» **The task**:
Go through the entries below and pick out every line with "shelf".

» **Material supplied**:

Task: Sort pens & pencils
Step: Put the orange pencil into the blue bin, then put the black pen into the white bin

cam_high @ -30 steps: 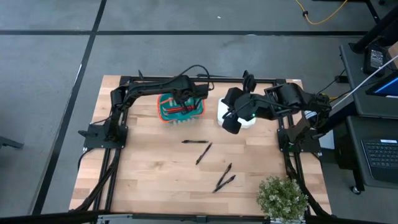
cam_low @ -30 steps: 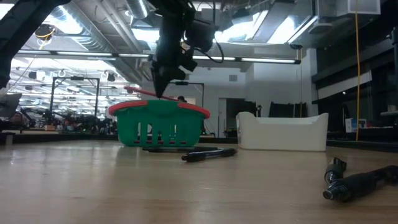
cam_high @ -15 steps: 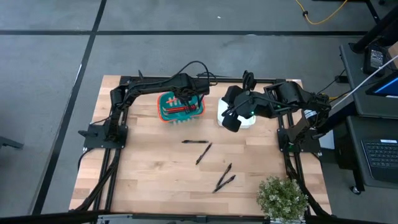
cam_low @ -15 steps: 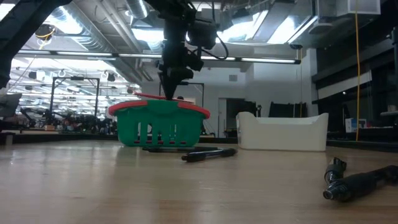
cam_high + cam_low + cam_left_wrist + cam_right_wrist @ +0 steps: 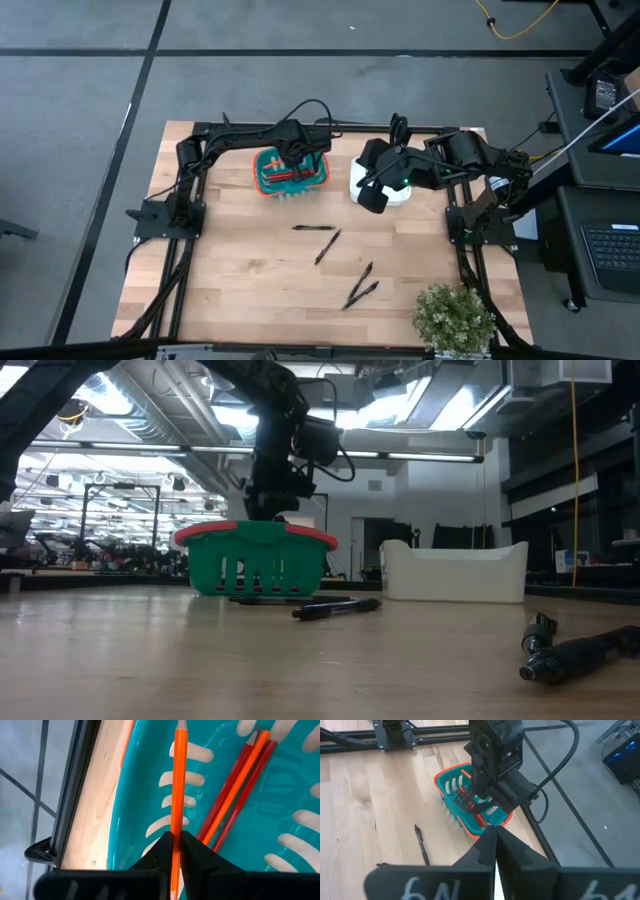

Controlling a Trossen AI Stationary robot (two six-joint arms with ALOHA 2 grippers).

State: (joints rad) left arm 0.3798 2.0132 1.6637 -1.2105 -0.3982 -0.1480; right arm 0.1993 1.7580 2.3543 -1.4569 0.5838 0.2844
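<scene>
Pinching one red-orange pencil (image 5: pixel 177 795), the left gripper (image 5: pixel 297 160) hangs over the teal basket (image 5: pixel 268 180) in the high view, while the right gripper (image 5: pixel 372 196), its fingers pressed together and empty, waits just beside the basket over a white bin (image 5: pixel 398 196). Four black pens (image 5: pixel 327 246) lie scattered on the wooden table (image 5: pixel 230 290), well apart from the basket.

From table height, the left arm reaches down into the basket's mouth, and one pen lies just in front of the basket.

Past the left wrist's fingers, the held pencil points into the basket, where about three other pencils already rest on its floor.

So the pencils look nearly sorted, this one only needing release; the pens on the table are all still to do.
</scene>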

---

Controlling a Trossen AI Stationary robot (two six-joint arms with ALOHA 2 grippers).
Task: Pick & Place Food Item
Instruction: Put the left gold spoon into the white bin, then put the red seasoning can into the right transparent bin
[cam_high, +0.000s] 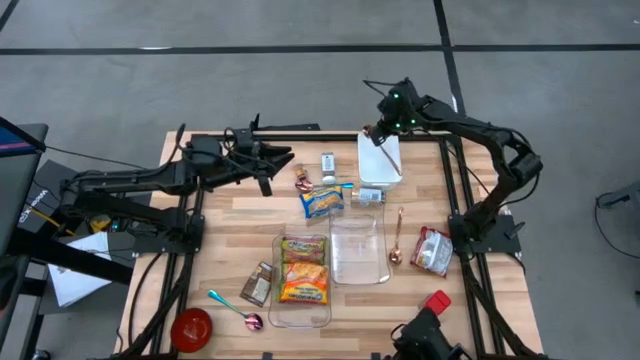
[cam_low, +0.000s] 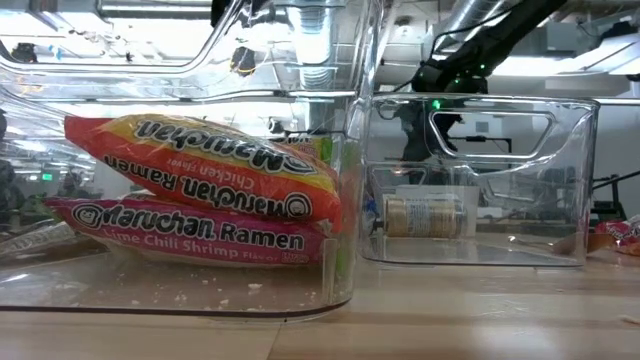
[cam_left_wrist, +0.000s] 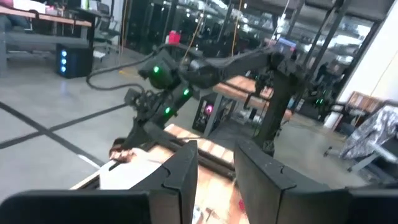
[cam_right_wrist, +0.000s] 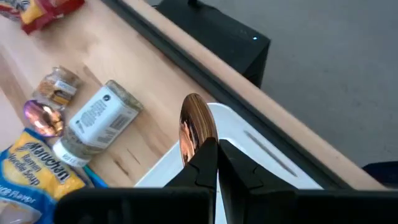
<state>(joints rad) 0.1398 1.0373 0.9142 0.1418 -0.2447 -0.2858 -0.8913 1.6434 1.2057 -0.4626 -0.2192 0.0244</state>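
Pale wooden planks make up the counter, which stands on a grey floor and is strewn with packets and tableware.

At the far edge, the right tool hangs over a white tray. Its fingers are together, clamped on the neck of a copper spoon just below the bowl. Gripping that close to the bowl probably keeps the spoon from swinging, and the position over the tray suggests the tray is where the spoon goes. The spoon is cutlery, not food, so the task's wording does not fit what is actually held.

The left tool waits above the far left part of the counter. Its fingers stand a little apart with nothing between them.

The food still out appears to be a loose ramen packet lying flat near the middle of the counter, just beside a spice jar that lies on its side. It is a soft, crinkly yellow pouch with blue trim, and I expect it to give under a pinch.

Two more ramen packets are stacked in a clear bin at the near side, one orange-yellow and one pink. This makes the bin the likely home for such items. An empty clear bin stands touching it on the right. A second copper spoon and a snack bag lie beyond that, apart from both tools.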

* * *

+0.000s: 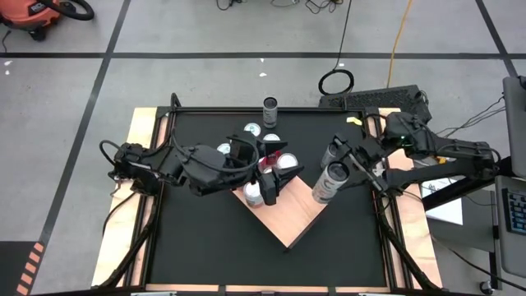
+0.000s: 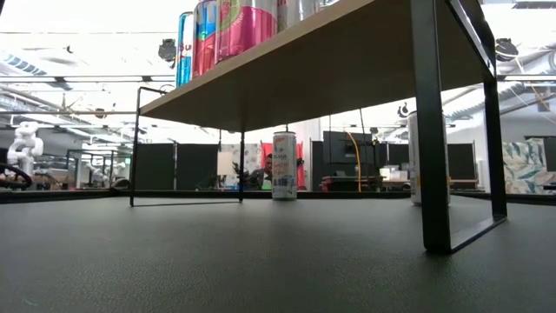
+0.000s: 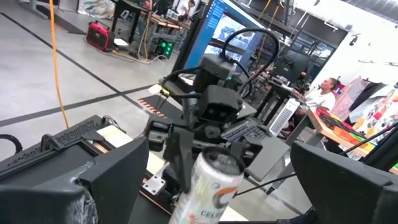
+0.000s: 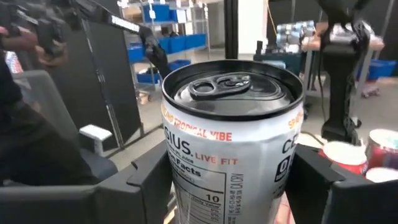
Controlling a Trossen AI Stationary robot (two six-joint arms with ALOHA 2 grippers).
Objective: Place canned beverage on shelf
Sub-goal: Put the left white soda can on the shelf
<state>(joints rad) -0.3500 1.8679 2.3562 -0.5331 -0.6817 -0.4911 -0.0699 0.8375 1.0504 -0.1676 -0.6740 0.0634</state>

» **Result of this exercise**:
Objective: Place canned beverage on shelf
Sub-goal: Put the left white soda can on the shelf

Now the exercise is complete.